Leventhal said contemptuously, “But otherwise… to scare you? It’s impossible to scare you, isn’t it?”
“A year ago I couldn’t have come to you. But now that I’ve done it, made up my mind, it is impossible.”
“What was different a year ago?” asked Leventhal.
“Then I was getting by, somehow, and I wouldn’t have thought of coming near you,” he said quite seriously.
“And now?”
“My wife left me some money. It wasn’t a lot, but I stretched it. As long as it lasted — why, if I were still getting by you’d never hear from me. I’ll say it again. But maybe I don’t have a real sense of honor or I wouldn’t put myself in such a position. I mean real honor. There’s no getting away from it, I suppose, honor is honor. Either you’ve got it up to here,” he drew a line across his throat, “or you haven’t got it.
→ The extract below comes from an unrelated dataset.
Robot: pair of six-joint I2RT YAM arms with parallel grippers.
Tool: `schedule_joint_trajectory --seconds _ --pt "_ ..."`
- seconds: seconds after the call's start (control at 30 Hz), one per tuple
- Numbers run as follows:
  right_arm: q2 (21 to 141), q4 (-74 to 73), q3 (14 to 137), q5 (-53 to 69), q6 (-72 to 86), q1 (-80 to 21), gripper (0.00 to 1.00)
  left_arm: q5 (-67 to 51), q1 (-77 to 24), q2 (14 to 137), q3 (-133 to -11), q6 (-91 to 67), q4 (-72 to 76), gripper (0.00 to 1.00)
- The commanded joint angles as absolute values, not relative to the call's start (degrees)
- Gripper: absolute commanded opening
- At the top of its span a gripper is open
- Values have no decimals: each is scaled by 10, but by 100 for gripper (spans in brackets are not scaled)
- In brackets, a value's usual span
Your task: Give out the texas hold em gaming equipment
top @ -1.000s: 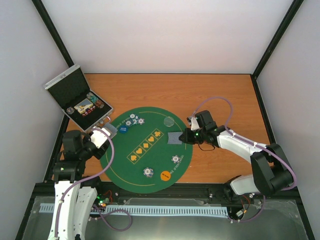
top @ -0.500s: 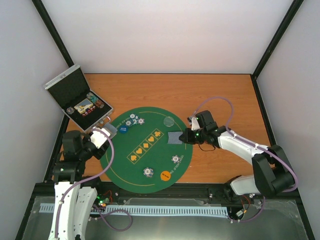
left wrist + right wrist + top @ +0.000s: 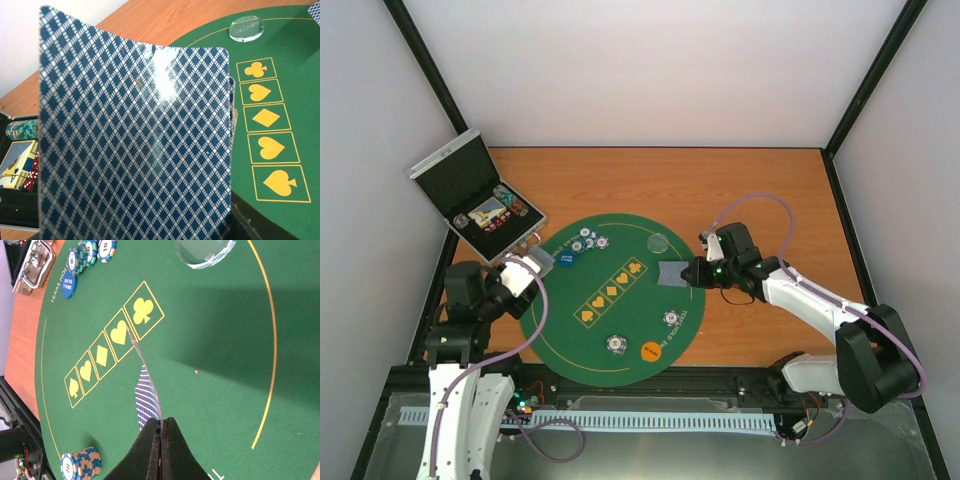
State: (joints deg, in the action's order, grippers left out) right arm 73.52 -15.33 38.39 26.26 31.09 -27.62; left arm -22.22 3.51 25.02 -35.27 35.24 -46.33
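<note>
My right gripper (image 3: 693,272) is shut on one blue-backed playing card (image 3: 670,273) and holds it over the right side of the mat. In the right wrist view the card (image 3: 146,392) is edge-on, pinched at the fingertips (image 3: 161,424). My left gripper (image 3: 527,270) is at the mat's left edge, shut on playing cards (image 3: 542,262). Their backs (image 3: 135,145) fill the left wrist view and hide the fingers. Three poker chip stacks (image 3: 590,241) and a blue disc (image 3: 566,258) lie far left. A clear disc (image 3: 659,241), two chip stacks (image 3: 671,318) (image 3: 617,344) and an orange disc (image 3: 651,351) also lie on the mat. No black triangle marker shows.
The round green felt mat (image 3: 620,310) with five yellow suit boxes (image 3: 611,290) lies on the orange table. The open silver case (image 3: 480,200) sits at the far left corner, with chips and cards inside (image 3: 22,131). Black frame posts border the table.
My right arm has shifted slightly to the right and the card it holds has moved a little toward the far side. The left arm has not moved.
</note>
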Motion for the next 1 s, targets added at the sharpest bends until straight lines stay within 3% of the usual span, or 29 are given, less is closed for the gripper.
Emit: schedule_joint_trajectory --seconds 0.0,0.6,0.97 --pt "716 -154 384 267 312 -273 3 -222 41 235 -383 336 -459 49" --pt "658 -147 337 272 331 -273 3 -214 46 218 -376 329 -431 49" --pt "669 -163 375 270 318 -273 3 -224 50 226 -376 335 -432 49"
It doesn’t make you any happier to tell yourself you ought to have it. It’s like anything else that counts. You have to make sacrifices to it. You know, I’m from an old New England family. As far as honor’s concerned, I’m not keeping up standards very well, I admit. Still, if I was born with my full share of it, in New York I’d have an even worse handicap. Oh, boy! — New York. Honor sure got started before New York did. You won’t see it at night, hereabouts, in letters of fire up in the sky. You’ll see other words. Such things just get swallowed up in these conditions — modern life. So I’m lucky I didn’t inherit more of a sense of it. I’d be competing with Don Quixote. Now with you it’s different, altogether. You’re right at home in this, like those what-do-you-call “ems that live in the flames — salamanders. If somebody hurts you, you hit back in any way and anything goes. That’s how it is here. It’s rugged. And I can appreciate it. Of course, the kind of honor I’m familiar with doesn’t allow that. Mine tells me not to ask for damages, and so on. But I have it in diluted form; that’s obvious.”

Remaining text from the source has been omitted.